# EXERCISE INSTRUCTIONS
Could the lines from the start of the data through the line with "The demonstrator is" be set down exactly, with no pictures among them?

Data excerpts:
************
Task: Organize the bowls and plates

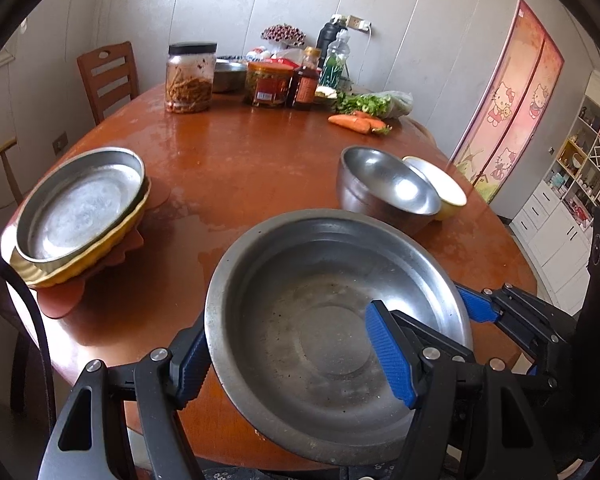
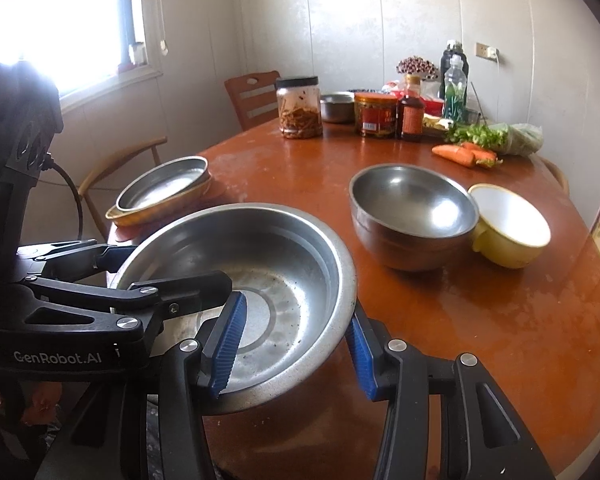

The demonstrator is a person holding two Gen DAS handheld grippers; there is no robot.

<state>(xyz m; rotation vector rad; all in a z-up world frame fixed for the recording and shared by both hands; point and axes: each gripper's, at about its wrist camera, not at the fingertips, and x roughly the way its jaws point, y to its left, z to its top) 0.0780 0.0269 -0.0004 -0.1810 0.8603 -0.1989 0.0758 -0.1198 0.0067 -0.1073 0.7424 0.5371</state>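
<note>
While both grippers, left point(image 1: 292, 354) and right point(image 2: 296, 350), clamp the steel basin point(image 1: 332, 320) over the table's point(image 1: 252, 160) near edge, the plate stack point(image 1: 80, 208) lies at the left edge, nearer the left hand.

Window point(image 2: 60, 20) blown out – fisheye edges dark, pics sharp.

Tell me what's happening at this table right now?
Both grippers hold the large steel basin at the near edge of the round table. The left gripper clamps its left wall, the right gripper its right wall, each with one finger inside. A steel plate sits stacked on a yellow dish to the left. A steel bowl and a yellow cup wait on the right.
</note>
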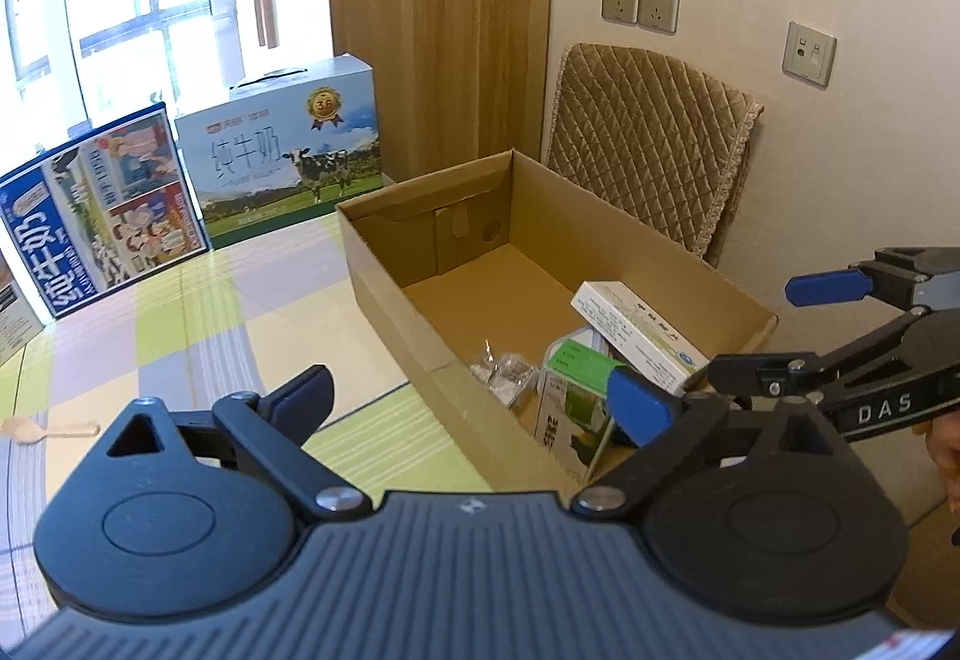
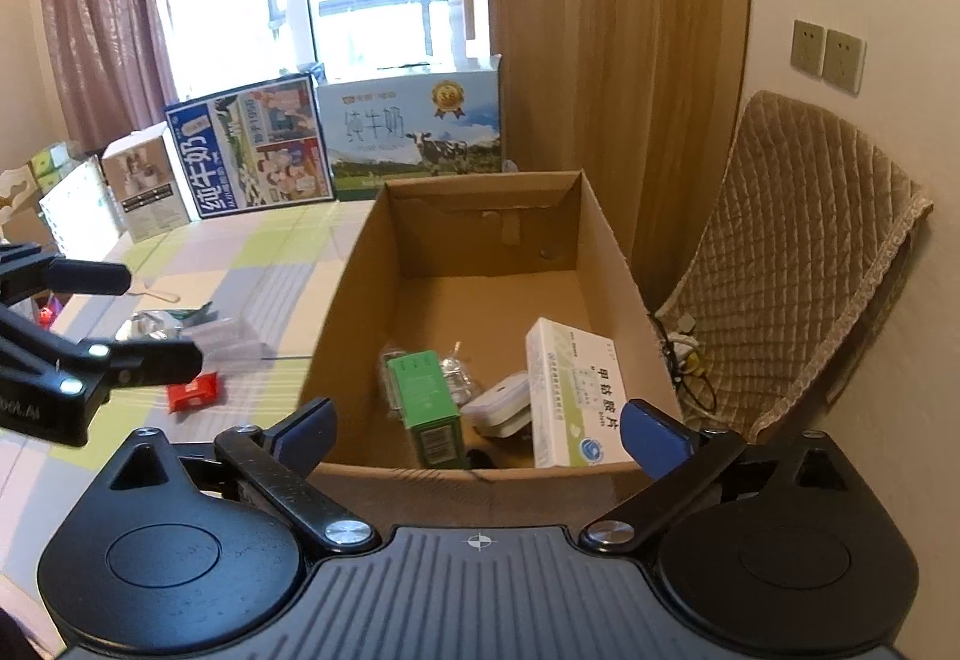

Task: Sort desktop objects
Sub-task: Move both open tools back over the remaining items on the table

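Observation:
An open cardboard box (image 2: 354,264) (image 1: 384,264) stands on the checked tablecloth. Inside lie a white medicine box (image 2: 576,396) (image 1: 636,336), a green carton (image 2: 426,402) (image 1: 576,402), a white case (image 2: 501,408) and a clear plastic packet (image 1: 504,378) (image 2: 456,372). My right gripper (image 2: 480,432) is open and empty just before the box's near wall; it also shows in the left wrist view (image 1: 774,330). My left gripper (image 1: 474,396) is open and empty over the box's left wall; it also shows in the right wrist view (image 2: 162,318). A red packet (image 2: 192,390), clear plastic items (image 2: 222,336) and a wooden spoon (image 2: 156,294) (image 1: 54,429) lie on the table.
Two milk cartons (image 2: 414,132) (image 2: 252,150) and smaller boxes (image 2: 144,180) stand along the table's far edge by the window. A chair with a quilted cover (image 2: 804,252) stands right of the box by the wall, with cables (image 2: 690,354) beneath.

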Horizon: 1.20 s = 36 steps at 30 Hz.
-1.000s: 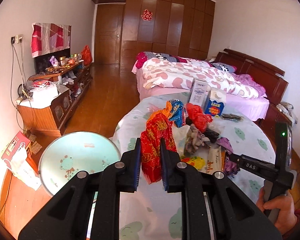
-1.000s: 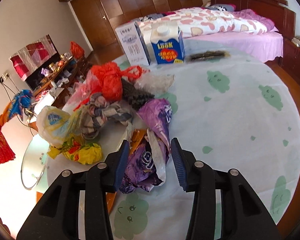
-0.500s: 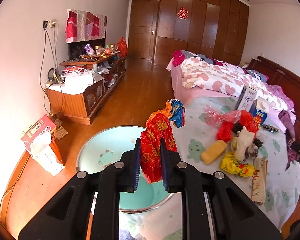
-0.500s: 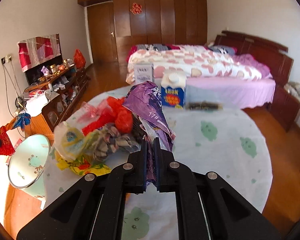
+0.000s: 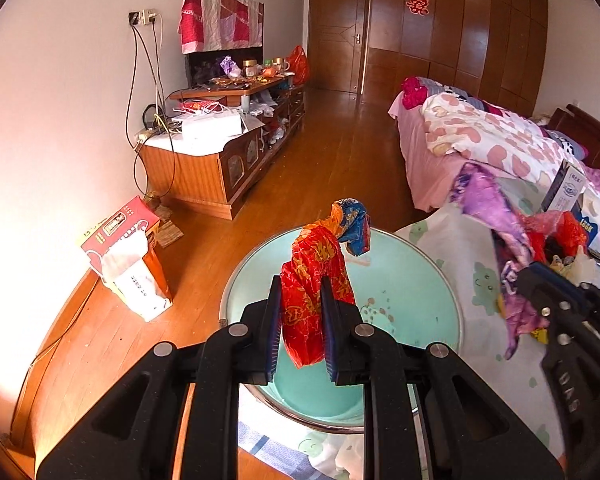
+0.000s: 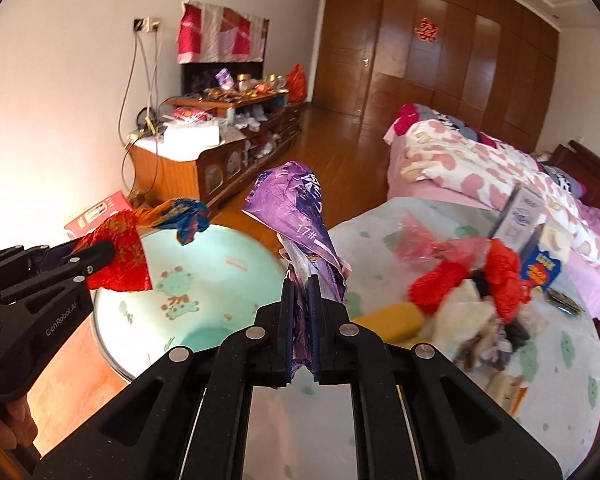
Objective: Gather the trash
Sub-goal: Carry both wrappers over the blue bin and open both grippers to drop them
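My left gripper (image 5: pixel 300 320) is shut on a red, orange and blue foil wrapper (image 5: pixel 320 272) and holds it above the round turquoise basin (image 5: pixel 416 292). My right gripper (image 6: pixel 300 320) is shut on a purple plastic wrapper (image 6: pixel 300 216) and holds it up at the table's left edge, beside the basin (image 6: pixel 220 280). In the right wrist view the left gripper (image 6: pixel 96 256) and its red wrapper (image 6: pixel 120 256) hang over the basin's left side. In the left wrist view the right gripper (image 5: pixel 540 280) and purple wrapper (image 5: pixel 496 216) show at the right. More trash (image 6: pixel 472 292) is piled on the table.
The round table (image 6: pixel 560 360) has a white cloth with green prints; a milk carton (image 6: pixel 540 268) and a white box (image 6: pixel 520 212) stand at its far side. A bed (image 5: pixel 480 136) lies behind. A wooden cabinet (image 5: pixel 204 160) and a red box (image 5: pixel 120 236) stand at the left wall.
Both grippers have swung left toward the basin. The left one now holds its wrapper over the basin. The right one has carried the purple wrapper off the pile to the table's left edge.
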Each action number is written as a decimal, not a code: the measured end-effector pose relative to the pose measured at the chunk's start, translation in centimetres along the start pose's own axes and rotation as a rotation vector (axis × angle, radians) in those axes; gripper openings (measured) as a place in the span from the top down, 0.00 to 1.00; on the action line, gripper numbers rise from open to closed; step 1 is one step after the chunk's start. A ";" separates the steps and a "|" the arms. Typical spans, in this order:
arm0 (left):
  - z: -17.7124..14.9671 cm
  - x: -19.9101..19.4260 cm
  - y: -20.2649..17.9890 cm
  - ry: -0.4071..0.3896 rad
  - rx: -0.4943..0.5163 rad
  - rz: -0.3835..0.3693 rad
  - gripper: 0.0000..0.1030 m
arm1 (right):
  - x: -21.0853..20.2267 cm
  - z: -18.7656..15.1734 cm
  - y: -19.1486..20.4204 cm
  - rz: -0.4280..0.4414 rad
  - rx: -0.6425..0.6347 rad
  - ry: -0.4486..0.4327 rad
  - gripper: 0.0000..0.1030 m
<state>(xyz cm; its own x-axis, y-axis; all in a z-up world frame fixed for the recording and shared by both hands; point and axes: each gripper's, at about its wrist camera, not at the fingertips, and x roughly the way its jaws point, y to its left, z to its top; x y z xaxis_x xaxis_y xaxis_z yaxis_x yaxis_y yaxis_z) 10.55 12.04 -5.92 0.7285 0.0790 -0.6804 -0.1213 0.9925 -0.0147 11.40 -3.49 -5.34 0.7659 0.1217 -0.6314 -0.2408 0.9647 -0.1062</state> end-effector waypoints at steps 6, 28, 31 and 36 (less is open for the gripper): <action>-0.2 1.2 0.5 0.027 0.008 0.037 0.79 | 4.5 -0.3 1.9 0.140 0.024 0.135 0.89; 0.3 -3.4 -2.4 -0.118 0.048 0.090 0.16 | -6.5 -2.5 -5.7 -0.206 0.223 -0.152 0.08; 0.2 -4.4 -3.4 -0.139 0.054 0.076 0.11 | -7.9 -3.7 -6.4 -0.339 0.220 -0.200 0.07; 0.0 -5.8 -4.7 -0.163 0.079 0.037 0.08 | -9.0 -4.9 -8.4 -0.372 0.224 -0.189 0.07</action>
<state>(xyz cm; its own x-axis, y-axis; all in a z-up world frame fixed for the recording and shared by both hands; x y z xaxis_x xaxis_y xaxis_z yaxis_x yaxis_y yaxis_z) 6.88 6.87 -1.86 0.8250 0.1229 -0.5516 -0.1012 0.9924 0.0698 3.58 -13.85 -2.49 0.8760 -0.2217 -0.4284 0.1895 0.9749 -0.1170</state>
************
# EXERCISE SOLUTION
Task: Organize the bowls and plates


The demonstrator is a person holding two Gen DAS handheld grippers; there is no robot.

This exercise requires no further response.